## To do
Your answer must be every line below, repeated exactly.

═════ Provided material ═════

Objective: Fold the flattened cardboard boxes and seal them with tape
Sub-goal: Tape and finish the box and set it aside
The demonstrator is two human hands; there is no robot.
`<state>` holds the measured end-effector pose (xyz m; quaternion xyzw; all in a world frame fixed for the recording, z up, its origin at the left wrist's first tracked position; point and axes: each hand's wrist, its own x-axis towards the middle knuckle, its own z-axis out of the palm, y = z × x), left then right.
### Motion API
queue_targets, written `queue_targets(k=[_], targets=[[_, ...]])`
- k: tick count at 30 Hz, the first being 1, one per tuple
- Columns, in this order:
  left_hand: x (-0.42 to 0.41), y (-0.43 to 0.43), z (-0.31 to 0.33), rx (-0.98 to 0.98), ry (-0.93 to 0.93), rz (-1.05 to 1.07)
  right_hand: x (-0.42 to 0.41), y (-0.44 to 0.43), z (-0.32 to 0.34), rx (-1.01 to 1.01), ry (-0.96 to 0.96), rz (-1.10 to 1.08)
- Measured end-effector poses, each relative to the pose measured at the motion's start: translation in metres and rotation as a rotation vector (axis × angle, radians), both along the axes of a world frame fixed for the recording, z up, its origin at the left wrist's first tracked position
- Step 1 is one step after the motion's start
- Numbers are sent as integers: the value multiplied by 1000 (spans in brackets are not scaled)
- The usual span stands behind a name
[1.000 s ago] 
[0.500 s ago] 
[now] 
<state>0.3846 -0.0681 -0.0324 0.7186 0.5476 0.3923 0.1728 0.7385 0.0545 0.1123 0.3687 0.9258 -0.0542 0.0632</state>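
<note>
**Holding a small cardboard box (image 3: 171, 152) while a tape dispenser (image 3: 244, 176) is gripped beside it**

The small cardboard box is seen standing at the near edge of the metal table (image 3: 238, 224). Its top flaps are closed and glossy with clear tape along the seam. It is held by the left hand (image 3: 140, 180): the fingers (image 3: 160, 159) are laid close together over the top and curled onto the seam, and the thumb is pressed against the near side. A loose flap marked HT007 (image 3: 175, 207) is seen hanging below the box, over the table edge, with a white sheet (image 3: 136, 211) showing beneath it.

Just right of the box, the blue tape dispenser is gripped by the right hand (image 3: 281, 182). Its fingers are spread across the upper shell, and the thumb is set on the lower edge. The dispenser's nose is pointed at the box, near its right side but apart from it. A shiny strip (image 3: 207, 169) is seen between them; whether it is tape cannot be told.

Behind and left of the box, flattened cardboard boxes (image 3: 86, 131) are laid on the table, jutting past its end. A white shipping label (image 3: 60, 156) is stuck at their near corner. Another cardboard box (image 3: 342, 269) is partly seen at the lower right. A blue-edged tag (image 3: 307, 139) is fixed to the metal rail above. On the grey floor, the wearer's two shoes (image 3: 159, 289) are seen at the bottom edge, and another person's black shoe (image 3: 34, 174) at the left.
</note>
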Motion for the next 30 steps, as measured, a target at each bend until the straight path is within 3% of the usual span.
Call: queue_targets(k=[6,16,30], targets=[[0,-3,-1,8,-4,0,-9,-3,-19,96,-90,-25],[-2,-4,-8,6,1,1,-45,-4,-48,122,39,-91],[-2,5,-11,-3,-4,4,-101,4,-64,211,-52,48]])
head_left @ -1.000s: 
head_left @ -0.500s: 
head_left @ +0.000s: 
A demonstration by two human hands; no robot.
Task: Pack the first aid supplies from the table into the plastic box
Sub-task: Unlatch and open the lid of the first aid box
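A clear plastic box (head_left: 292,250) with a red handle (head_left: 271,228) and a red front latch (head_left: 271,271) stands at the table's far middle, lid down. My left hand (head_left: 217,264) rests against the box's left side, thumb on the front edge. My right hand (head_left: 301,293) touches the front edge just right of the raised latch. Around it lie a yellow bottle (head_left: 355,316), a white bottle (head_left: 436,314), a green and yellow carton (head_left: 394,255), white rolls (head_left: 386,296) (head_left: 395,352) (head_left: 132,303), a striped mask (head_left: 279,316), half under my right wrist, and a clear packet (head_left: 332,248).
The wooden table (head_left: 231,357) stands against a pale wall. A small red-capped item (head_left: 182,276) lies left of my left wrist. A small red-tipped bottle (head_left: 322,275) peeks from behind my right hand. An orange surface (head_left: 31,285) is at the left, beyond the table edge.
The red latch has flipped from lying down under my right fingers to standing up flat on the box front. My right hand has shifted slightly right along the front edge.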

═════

## Answer section
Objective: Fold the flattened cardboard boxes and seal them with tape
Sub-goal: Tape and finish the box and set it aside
The demonstrator is two human hands; there is no robot.
`<state>` holds the measured end-effector pose (xyz m; quaternion xyzw; all in a world frame fixed for the recording, z up, its origin at the left wrist's first tracked position; point and axes: each hand's wrist, its own x-axis towards the middle knuckle, its own z-axis out of the palm, y = z × x), left then right.
### Motion API
queue_targets, written `queue_targets(k=[_], targets=[[_, ...]])`
- k: tick count at 30 Hz, the first being 1, one per tuple
- Columns, in this order:
  left_hand: x (-0.42 to 0.41), y (-0.43 to 0.43), z (-0.31 to 0.33), rx (-0.98 to 0.98), ry (-0.93 to 0.93), rz (-1.05 to 1.07)
  right_hand: x (-0.42 to 0.41), y (-0.44 to 0.43), z (-0.32 to 0.34), rx (-1.01 to 1.01), ry (-0.96 to 0.96), rz (-1.10 to 1.08)
- Measured end-effector poses, each relative to the pose measured at the motion's start: translation in metres and rotation as a rotation vector (axis × angle, radians), both along the axes of a world frame fixed for the recording, z up, its origin at the left wrist's first tracked position
- Step 1 is one step after the motion's start
- Numbers are sent as integers: the value multiplied by 1000 (spans in brackets are not scaled)
- The usual span stands behind a name
[1.000 s ago] 
[0.500 s ago] 
[now] 
<state>0.3846 -0.0681 -0.0324 0.7186 0.5476 0.3923 0.1728 0.7385 0.0545 0.1123 0.3687 0.9258 -0.0542 0.0632</state>
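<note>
**Holding a small cardboard box (image 3: 171, 152) while a tape dispenser (image 3: 244, 176) is gripped beside it**

The small cardboard box is seen standing at the near edge of the metal table (image 3: 238, 224). Its top flaps are closed and glossy with clear tape along the seam. It is held by the left hand (image 3: 140, 180): the fingers (image 3: 160, 159) are laid close together over the top and curled onto the seam, and the thumb is pressed against the near side. A loose flap marked HT007 (image 3: 175, 207) is seen hanging below the box, over the table edge, with a white sheet (image 3: 136, 211) showing beneath it.

Just right of the box, the blue tape dispenser is gripped by the right hand (image 3: 281, 182). Its fingers are spread across the upper shell, and the thumb is set on the lower edge. The dispenser's nose is pointed at the box, near its right side but apart from it. A shiny strip (image 3: 207, 169) is seen between them; whether it is tape cannot be told.

Behind and left of the box, flattened cardboard boxes (image 3: 86, 131) are laid on the table, jutting past its end. A white shipping label (image 3: 60, 156) is stuck at their near corner. Another cardboard box (image 3: 342, 269) is partly seen at the lower right. A blue-edged tag (image 3: 307, 139) is fixed to the metal rail above. On the grey floor, the wearer's two shoes (image 3: 159, 289) are seen at the bottom edge, and another person's black shoe (image 3: 34, 174) at the left.
</note>
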Motion for the next 30 steps, as measured, a target at each bend until the straight path is within 3% of the usual span.
Call: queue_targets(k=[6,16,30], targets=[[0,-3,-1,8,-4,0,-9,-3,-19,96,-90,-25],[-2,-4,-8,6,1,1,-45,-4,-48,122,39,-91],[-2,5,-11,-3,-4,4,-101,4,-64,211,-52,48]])
head_left @ -1.000s: 
head_left @ -0.500s: 
head_left @ +0.000s: 
A demonstration by two human hands; no robot.
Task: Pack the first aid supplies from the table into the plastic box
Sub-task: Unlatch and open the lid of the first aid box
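A clear plastic box (head_left: 292,250) with a red handle (head_left: 271,228) and a red front latch (head_left: 271,271) stands at the table's far middle, lid down. My left hand (head_left: 217,264) rests against the box's left side, thumb on the front edge. My right hand (head_left: 301,293) touches the front edge just right of the raised latch. Around it lie a yellow bottle (head_left: 355,316), a white bottle (head_left: 436,314), a green and yellow carton (head_left: 394,255), white rolls (head_left: 386,296) (head_left: 395,352) (head_left: 132,303), a striped mask (head_left: 279,316), half under my right wrist, and a clear packet (head_left: 332,248).
The wooden table (head_left: 231,357) stands against a pale wall. A small red-capped item (head_left: 182,276) lies left of my left wrist. A small red-tipped bottle (head_left: 322,275) peeks from behind my right hand. An orange surface (head_left: 31,285) is at the left, beyond the table edge.
The red latch has flipped from lying down under my right fingers to standing up flat on the box front. My right hand has shifted slightly right along the front edge.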

What is written here forms the complete answer.